Legality of intermittent work in Brazil

Published 12 September 2019 by Montgomery & Associados

On August 2019 the 4th Panel of the Brazilian Superior Labour Court (TST) dismissed the claim brought by a store assistant to have his intermittent employment agreement with a retail chain being declared “as an employment agreement for an indefinite term”, with the consequent payment of full salary for the entire period. This decision was issued in labour claim N. 10454-06.2018.5.03.0097.

The employee, in the labour claim, filed, applied for his intermittent hiring (“zero-hour contract”) to be declared null and void “for violating the employment regime, human dignity, commitment to professionalization and the minimum level of protection due to people who need to live from their work”.

The claim was initially rejected by the 4thLabour Court of Coronel Fabriciano/MG, since the type of hiring modality was within the parameters of the law, amended by the Labour Law Reform in November 2017, to expressly include the modality of an employment agreement under the intermittent regime.

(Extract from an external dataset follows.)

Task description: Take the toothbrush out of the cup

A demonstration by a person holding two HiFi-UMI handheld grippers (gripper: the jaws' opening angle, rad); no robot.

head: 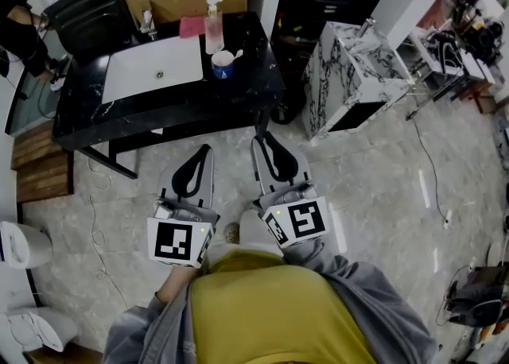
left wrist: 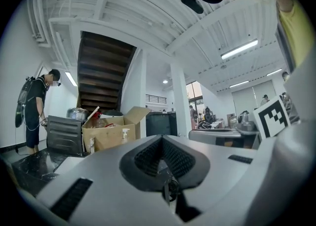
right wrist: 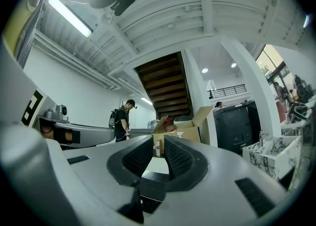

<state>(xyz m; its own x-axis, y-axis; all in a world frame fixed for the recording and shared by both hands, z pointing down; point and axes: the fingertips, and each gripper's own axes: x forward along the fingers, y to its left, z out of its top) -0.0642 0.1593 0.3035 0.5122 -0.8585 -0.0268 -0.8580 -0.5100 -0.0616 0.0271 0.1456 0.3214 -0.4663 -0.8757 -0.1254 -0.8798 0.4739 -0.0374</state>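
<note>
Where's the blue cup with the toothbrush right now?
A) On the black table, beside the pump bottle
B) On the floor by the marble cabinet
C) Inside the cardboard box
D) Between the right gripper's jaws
A: the head view shows the blue cup, with the toothbrush in it, standing on the black table just in front of the pump bottle.

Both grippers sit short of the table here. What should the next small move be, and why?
Probably carry the right gripper forward toward the blue cup. Its jaws stand apart with nothing between them, while the left gripper has its jaws together. The cup, with the toothbrush sticking out, stands near the black table front edge, ahead of both grippers.
</note>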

The Plaintiff filed an Ordinary Appeal before the Appellate Court, which was fully granted by the Regional Labour Court (TRT) of the 3rd Region (MG), which ordered the retail company to pay salary differences for the whole employment period based on the hourly rate multiplied by 220, corresponding to the full monthly workload, on the grounds that “it is not appropriate to use an intermittent contract for effective job position within the company”. The TRT of the 3rd Region also pointed out that, following the Labour Law Reform, the intermittent regime is indeed lawful, but that it should be applied only exceptionally, otherwise it would represent the precariousness of workers’ rights.

The defendant retail company filed a Review Appeal with the TST, and the Justice Rapporteur of the 4th Panel (Ives Gandra Filho) stated that, according to the parameters of the law, intermittent work can be conducted for any activity, except for airline crew, as long as duly observed the hourly wage for other non-intermittent workers of the company. In his opinion, the TRT has created parameters and limitations not contained in the Brazilian Consolidation of Labour Laws (CLT): “By contrasting the regional decision with the aforementioned legal commands, the noncompliance with the principle of legality could not be more evident.”

The panel unanimously granted the appeal to reinstate the first instance decision.

Thus, having to regard the conclusion of the highest labour court in the country, it can be concluded that the intermittent work, whether for small, medium or large companies, tends to spread and become more routine, given the legal certainty conferred by the recent TST decision. This decision may be also an indication of the acceptance by the TST of some of the significant legislative changes introduced by the Labour Law Reform into the legal system, as has already happened, for example, with working hour control by exception (and, therefore the validity of the collective bargaining) and the requirement of prior express authorization by the employee for the deduction of union dues­⁶.